An important aspect of interpretation of results obtained for groups and the undivided data set is the randomness of group composition. To assess the robustness of results obtained for specific groups we tested whether the levels of correlation or percentage of explained variance could be obtained merely by chance (H0). We simulated data sets by drawing lipids and genes in the same proportions as in the group in question in order to provide comparable conditions. For each such group we applied CCA and PLS and reported the fraction of given variables explained (Aggregate Redundancy Coefficients) and the percentage of explained variance respectively. We repeated this procedure 1000 times and compared the value yielded by our workflow with the mean values for each of the randomized data sets, testing significance with a one-sample t-test.
Results and Discussion
Performance on grouped and undivided data
We demonstrate our approach on data from a murine nutrigenomics study  available via the mixOmics R package. The population comprises mice nurtured in five different diet regimes, with 40 individuals in total. Based on the analysis of hepatic samples (four biological replicates at three time points each) it comprises gene expression data of 120 selected genes potentially involved in lipid metabolism and concentrations of 21 fatty acids. The data required treatment to match current gene symbol (HUGO) and small molecule nomenclatures (ChEBI). In a few cases gene symbols were not mapped precisely and we worked with a set of 110 genes in total. See Complete lists of canonical variables (S1 Data) for a full list of mapped identifiers. As raw data is not available, other pre-processing steps were not needed. Groups are created starting from the primary division of fatty acids to saturated mono and polyunsaturated, through associations of genes from relevant pathways and finally by expansion of the groups by topological analysis of the STRING interactome. Group 4 consists of metabolites and genes not included in Groups 1–3.
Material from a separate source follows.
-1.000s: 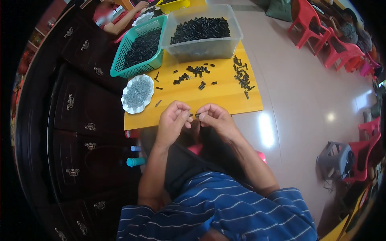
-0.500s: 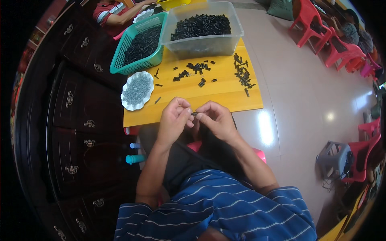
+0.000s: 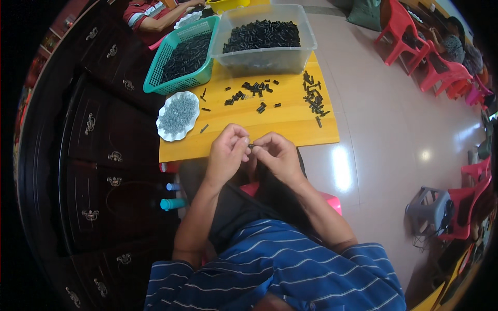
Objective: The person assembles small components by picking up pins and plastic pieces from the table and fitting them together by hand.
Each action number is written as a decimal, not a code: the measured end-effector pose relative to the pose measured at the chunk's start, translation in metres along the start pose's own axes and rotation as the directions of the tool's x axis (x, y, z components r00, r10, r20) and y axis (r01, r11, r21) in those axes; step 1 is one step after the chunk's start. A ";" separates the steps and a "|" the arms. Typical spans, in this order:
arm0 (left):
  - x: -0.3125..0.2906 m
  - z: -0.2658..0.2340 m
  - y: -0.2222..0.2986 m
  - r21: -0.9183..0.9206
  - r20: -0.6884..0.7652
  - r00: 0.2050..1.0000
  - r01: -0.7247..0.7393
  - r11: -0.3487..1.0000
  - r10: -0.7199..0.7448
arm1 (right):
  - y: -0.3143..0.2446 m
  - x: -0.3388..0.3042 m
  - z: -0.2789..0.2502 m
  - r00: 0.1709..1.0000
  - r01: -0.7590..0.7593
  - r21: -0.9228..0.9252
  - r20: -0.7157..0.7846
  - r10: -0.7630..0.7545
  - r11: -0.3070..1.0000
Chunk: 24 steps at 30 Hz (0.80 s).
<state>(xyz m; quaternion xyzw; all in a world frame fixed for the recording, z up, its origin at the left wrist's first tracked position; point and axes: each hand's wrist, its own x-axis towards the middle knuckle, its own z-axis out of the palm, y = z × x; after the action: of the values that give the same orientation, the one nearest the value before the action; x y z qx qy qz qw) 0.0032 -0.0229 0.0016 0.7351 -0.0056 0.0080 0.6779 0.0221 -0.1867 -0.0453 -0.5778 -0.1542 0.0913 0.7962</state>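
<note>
A small black cylindrical part (image 3: 251,146) sits pinched between my two hands, just off the front edge of the yellow table (image 3: 228,137). My left hand (image 3: 231,147) closes thumb and fingertips at its left end. My right hand (image 3: 277,153) grips its right end the same way; the fingers cover most of it. Beyond my hands, short black cylinders (image 3: 254,89) lie scattered on the tabletop. Longer black pieces (image 3: 313,98) form a loose pile along the right side. A white scalloped plate (image 3: 162,132) of small grey metal pieces (image 3: 178,115) stands left of my left hand.
At the table's back are a green basket (image 3: 151,83) and a clear plastic bin (image 3: 259,63), both full of black parts. A dark drawer cabinet (image 3: 88,140) borders the left. Another person's arm (image 3: 161,22) shows behind the basket. Red chairs (image 3: 410,44) and a grey stool (image 3: 429,205) stand right.
My hands keep their pinch on the small black part, with only slight finger movement. The whole view has shifted a little.
</note>
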 end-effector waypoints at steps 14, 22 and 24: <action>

Canonical analysis techniques are applied to the undivided data set as well as functional groups (Table 1). Although, available data sets are relatively small (110 genes and 21 lipids), they are still too large for given number of samples (40 points) in order to successfully apply classical canonical correlation and we supplemented it with rCCA. The analysis reveals associations that are weaker in the undivided data (CV1 = 0.89, CV2 = 0.78) than in any of the groups (Table 1). In addition rCCA is subject to shortcomings: simulations are required to increase the size of the data, with a consequent lack of statistical significance test. For comparison, PLS was applied for the functional groups and undivided data sets as well. Results revealed that using functional groups (in all groups except Group1) leads to improvement in finding significant associations measured by percentage of explained variance.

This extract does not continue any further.